Exercise goal
Reproduce the lines of the listing exactly, beginning at the top, until the line with "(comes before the" has been reproduced too.

|---|

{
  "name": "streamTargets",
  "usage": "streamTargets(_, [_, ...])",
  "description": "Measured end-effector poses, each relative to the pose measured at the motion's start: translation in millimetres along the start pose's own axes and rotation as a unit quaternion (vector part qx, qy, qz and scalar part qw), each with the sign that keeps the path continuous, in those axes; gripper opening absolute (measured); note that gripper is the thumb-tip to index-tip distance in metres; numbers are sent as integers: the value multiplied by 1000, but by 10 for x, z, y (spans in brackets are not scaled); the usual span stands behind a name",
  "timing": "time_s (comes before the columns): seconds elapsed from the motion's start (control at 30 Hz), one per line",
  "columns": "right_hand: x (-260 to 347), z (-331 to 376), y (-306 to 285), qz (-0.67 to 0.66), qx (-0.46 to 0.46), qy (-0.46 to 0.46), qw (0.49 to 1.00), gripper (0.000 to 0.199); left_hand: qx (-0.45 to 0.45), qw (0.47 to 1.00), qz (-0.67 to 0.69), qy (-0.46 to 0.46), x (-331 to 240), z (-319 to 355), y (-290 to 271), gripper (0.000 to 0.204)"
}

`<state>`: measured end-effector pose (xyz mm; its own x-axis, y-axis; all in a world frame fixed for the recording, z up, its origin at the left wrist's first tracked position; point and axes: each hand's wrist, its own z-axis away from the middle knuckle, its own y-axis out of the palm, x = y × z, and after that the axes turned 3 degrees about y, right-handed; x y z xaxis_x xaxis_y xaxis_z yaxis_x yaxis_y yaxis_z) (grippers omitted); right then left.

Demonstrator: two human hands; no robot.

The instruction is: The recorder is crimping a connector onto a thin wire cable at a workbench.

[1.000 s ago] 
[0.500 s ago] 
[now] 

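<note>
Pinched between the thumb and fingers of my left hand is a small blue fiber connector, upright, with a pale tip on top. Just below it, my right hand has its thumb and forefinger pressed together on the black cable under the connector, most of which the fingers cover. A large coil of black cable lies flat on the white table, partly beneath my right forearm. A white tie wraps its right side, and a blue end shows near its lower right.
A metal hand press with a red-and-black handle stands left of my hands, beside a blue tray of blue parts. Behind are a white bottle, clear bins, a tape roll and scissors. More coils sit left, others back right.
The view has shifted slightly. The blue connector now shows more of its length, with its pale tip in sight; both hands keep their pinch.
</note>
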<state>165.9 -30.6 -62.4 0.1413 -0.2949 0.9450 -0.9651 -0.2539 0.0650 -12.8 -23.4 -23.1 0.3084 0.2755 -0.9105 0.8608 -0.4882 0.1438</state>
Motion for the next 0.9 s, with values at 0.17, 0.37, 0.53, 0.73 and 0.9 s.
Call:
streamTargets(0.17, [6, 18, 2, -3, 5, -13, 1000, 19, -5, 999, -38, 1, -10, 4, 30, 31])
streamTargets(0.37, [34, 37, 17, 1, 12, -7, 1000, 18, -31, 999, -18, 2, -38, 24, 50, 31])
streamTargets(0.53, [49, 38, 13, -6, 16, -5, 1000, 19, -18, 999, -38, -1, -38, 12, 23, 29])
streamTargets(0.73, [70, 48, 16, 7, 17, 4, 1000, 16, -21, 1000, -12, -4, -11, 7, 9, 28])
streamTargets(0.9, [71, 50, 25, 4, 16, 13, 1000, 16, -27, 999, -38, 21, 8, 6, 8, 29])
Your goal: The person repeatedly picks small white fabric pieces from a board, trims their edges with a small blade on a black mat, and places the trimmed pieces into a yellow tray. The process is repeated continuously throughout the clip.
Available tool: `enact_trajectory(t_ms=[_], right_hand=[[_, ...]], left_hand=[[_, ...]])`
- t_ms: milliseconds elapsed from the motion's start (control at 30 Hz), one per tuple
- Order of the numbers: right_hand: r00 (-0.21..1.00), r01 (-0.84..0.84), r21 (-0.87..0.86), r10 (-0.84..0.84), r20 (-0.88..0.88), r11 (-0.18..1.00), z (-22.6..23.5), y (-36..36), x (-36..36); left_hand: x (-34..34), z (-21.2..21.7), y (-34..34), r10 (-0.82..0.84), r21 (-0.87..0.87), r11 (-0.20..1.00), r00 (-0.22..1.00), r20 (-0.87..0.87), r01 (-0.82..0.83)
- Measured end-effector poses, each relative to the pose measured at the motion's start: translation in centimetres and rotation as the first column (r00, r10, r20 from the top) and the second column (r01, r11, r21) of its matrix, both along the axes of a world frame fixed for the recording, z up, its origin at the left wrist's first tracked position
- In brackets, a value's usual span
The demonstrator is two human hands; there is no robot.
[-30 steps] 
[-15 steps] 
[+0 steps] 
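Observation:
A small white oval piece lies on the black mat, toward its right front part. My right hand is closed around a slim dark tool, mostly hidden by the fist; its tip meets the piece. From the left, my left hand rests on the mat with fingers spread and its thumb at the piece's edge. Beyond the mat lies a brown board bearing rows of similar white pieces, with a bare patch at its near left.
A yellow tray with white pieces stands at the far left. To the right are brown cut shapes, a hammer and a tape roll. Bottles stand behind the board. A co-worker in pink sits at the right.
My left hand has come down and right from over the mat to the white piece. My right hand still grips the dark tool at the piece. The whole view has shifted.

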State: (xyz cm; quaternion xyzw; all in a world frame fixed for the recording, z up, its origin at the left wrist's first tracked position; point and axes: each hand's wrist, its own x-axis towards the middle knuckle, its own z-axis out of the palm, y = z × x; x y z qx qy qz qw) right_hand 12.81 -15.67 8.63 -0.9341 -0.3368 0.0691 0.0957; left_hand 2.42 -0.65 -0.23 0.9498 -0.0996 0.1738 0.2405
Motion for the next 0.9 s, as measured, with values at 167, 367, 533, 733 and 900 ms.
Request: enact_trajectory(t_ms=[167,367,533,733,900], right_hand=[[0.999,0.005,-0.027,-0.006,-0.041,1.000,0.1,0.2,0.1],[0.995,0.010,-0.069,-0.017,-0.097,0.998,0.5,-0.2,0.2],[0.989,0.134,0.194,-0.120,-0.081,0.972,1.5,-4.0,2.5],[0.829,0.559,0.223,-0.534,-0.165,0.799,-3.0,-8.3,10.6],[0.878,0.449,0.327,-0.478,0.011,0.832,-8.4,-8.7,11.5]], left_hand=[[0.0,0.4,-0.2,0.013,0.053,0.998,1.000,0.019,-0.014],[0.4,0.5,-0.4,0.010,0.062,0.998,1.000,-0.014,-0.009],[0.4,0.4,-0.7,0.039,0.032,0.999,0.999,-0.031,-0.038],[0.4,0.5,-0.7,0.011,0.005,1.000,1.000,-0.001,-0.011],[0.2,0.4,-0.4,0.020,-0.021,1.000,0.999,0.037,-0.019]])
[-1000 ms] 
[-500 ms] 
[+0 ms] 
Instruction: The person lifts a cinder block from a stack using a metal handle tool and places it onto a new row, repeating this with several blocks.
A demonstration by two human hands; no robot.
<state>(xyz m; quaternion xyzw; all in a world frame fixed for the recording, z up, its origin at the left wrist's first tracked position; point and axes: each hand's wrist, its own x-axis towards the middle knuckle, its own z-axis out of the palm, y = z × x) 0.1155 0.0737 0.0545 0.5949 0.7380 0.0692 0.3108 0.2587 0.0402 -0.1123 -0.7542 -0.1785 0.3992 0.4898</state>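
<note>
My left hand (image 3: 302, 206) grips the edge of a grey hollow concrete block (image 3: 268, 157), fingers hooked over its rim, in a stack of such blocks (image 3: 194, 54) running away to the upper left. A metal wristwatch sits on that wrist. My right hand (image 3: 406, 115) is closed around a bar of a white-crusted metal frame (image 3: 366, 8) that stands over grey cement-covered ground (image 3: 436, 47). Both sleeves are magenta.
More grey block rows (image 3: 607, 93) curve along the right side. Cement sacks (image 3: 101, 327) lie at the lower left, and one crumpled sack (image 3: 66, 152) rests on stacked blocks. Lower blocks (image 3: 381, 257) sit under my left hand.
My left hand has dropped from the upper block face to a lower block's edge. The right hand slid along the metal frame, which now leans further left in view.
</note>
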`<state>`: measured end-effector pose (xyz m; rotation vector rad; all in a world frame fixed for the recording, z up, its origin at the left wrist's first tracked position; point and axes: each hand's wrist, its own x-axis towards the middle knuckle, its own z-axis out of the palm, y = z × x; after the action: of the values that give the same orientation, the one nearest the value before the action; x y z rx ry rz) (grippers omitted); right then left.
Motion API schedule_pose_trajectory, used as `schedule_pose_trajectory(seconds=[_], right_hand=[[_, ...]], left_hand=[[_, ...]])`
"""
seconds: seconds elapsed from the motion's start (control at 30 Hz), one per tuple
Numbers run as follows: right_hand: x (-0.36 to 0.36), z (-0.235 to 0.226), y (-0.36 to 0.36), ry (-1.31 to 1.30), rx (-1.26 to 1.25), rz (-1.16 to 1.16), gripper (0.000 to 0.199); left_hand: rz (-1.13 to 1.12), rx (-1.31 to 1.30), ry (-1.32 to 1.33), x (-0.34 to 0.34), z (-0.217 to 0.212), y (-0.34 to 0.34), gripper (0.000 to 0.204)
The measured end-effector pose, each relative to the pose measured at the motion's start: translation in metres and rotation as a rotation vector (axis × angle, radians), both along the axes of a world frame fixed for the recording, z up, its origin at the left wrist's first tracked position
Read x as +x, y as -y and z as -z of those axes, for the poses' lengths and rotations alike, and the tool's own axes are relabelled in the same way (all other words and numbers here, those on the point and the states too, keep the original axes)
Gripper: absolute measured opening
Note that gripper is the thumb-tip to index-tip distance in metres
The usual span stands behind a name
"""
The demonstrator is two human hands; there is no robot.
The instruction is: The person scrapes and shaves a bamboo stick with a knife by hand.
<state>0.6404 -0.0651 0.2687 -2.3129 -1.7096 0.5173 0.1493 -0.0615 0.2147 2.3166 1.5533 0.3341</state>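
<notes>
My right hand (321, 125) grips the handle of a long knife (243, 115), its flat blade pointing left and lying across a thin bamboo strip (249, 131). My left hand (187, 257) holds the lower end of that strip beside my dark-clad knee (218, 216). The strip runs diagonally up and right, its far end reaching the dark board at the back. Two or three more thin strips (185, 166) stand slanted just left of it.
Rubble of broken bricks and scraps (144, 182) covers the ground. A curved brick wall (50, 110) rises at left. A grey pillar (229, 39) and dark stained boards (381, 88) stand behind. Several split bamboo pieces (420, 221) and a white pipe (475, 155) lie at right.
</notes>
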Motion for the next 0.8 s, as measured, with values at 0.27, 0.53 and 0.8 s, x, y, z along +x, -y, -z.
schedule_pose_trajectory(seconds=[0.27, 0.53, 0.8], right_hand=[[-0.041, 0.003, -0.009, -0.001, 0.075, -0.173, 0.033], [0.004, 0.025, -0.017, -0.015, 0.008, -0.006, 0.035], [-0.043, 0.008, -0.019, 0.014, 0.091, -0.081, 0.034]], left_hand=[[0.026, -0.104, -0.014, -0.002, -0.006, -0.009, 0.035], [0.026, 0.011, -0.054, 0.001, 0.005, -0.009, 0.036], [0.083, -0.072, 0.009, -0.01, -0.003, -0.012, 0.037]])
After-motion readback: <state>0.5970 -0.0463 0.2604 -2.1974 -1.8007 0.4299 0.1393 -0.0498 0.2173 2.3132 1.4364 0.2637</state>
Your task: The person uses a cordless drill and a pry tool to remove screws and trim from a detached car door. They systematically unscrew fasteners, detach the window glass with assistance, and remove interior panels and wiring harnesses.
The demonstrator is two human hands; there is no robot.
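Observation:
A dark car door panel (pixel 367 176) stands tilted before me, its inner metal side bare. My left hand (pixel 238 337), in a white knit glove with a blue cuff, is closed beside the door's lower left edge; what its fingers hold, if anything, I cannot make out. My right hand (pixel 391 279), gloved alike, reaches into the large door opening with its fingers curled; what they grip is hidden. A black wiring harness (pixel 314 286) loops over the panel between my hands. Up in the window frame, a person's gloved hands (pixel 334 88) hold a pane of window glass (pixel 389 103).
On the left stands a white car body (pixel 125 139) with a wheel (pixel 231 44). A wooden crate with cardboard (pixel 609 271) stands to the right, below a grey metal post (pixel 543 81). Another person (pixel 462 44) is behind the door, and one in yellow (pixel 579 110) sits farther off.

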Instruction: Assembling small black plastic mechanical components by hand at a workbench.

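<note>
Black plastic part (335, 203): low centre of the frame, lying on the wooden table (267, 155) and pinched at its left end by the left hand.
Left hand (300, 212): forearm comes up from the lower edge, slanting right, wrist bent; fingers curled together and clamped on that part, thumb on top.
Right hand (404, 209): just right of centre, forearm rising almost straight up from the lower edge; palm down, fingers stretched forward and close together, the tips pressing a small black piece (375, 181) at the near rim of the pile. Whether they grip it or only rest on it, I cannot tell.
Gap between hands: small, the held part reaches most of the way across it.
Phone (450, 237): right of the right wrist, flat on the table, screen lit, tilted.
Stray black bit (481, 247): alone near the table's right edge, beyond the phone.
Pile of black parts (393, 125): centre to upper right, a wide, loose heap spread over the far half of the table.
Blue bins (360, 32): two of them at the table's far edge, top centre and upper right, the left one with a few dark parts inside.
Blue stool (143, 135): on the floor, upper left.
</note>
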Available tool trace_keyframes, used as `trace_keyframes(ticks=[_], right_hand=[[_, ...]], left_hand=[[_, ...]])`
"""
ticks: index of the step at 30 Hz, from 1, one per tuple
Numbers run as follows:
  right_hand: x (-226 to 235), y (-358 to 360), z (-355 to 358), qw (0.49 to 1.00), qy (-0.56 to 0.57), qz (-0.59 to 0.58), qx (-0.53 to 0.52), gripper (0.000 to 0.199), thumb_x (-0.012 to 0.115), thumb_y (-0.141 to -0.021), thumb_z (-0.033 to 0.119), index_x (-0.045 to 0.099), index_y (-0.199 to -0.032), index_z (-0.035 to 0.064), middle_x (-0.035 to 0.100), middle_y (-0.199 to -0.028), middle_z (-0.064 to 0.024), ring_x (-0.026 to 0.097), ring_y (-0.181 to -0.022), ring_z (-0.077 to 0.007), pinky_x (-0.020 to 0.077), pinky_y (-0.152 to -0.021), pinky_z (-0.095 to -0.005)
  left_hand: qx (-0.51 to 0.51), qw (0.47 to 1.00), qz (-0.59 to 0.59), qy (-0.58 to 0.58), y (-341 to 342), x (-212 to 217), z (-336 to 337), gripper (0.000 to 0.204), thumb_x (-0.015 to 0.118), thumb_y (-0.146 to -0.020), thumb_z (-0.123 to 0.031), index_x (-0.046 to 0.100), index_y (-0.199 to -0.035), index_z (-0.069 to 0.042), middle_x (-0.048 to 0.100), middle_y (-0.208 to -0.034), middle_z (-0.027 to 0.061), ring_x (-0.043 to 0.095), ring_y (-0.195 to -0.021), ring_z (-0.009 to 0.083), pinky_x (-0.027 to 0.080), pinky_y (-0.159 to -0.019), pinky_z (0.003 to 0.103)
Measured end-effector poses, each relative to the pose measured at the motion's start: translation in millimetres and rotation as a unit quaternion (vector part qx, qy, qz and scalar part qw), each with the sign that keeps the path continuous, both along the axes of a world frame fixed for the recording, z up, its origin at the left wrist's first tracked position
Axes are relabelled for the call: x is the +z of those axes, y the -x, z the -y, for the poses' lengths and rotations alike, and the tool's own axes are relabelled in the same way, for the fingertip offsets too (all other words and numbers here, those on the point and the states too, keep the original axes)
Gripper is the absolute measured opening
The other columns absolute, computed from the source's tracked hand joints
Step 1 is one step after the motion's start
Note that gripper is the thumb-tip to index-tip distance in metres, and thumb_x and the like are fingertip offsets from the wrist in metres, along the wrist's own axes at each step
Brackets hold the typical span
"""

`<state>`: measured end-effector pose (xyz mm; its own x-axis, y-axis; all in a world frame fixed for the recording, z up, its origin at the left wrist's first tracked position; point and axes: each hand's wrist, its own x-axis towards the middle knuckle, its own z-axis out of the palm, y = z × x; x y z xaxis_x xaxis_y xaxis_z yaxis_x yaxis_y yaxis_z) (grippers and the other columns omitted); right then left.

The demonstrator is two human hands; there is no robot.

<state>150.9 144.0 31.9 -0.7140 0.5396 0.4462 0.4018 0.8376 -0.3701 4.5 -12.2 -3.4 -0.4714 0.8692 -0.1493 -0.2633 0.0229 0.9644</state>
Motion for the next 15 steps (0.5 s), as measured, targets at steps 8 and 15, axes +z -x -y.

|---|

Output for this task
{
  "name": "streamTargets",
  "usage": "streamTargets(_, [_, ...])",
  "description": "Measured end-effector poses, each relative to the pose measured at the motion's start: translation in millimetres along the start pose's own axes and rotation as a unit quaternion (vector part qx, qy, qz and scalar part qw), each with the sign that keeps the path continuous, in those axes; gripper opening absolute (measured); note that gripper is the thumb-tip to index-tip distance in metres; numbers are sent as integers: the value multiplied by 1000, but by 10 for x, z, y (spans in brackets are not scaled); the usual span stands behind a name",
  "timing": "time_s (comes before the columns): seconds elapsed from the motion's start (control at 30 Hz), one per line",

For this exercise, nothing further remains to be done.